When Algeria beat European champions West Germany 2-1 on June 16, 1982, my father, 23 at the time, helped his friends paint the score-line on a donkey’s side and rode it 15 kilometres from Constantine to Khroub amidst the festivities of a country feting the triumph like a second independence day. Our elders like to bring up 1982, when Rabah Madjer, Lakhdar Belloumi, Djamel Assad, in their classic polyester Sonitex kits, shocked the footballing world.

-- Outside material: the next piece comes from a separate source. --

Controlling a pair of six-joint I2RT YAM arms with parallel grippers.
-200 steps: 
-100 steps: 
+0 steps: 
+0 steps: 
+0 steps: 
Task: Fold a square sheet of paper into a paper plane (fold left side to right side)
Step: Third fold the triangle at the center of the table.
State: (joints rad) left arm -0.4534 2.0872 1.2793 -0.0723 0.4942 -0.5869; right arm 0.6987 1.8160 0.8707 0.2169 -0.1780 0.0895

I wasn’t alive in 1982, but, when re-watching the classic matches, it isn’t the intricate passing or graceful dribbling that resonate with my Algerian identity. The best part of screening those fixtures was seeing coach Rachid Mekhloufi – a player from my father’s father’s generation - on the touchline.
During his playing career Mekhloufi proved that, despite the esteem in which the World Cup is held in Algeria, the human aspect of football should always take precedence.
In the spring of 1958, Mekhloufi was shortlisted to represent France in the imminent World Cup to be held in Sweden. But Mekhloufi and 12 other players deserted their livelihoods in France, and opted to play instead for a team formed by the National Liberation Front – the revolutionary movement leading Algeria’s struggle for independence from France.
The players were a talented bunch: the late Mustapha Zitouni was scouted by Real Madrid legend Santiago Bernabeu, Monaco’s Abdelaziz Ben Tifour had represented France at the 1954 World Cup, and RC Lens striker Ahmed Oudjani was and is the only Algerian international to ever to be the lead scorer of a Ligue 1 club.
They traded Europe’s best pitches for dirt patches in Tunisia. Riches were spurned for a miserly stipend that often never arrived. The World Cup, in all of its prestige, was shunned for an amateur surreptitious footballing tour of the communist bloc.
So, even when Algeria won the 1990 Africa Cup of Nations, the footballing triumph waned in importance when it was pointed that Cherif Oudjani – scorer of the tournament-winning goal – was the son of the aforementioned Ahmed Oudjani.
As the 2014 World Cup approaches, Algerians of all ages and walks of life will follow attentively. For most, it’s about more than sport. Watching the Algerian national team is about the venerating and appreciating your predecessors then trying to build something better for the future generations. I guess you could say it’s a family affair.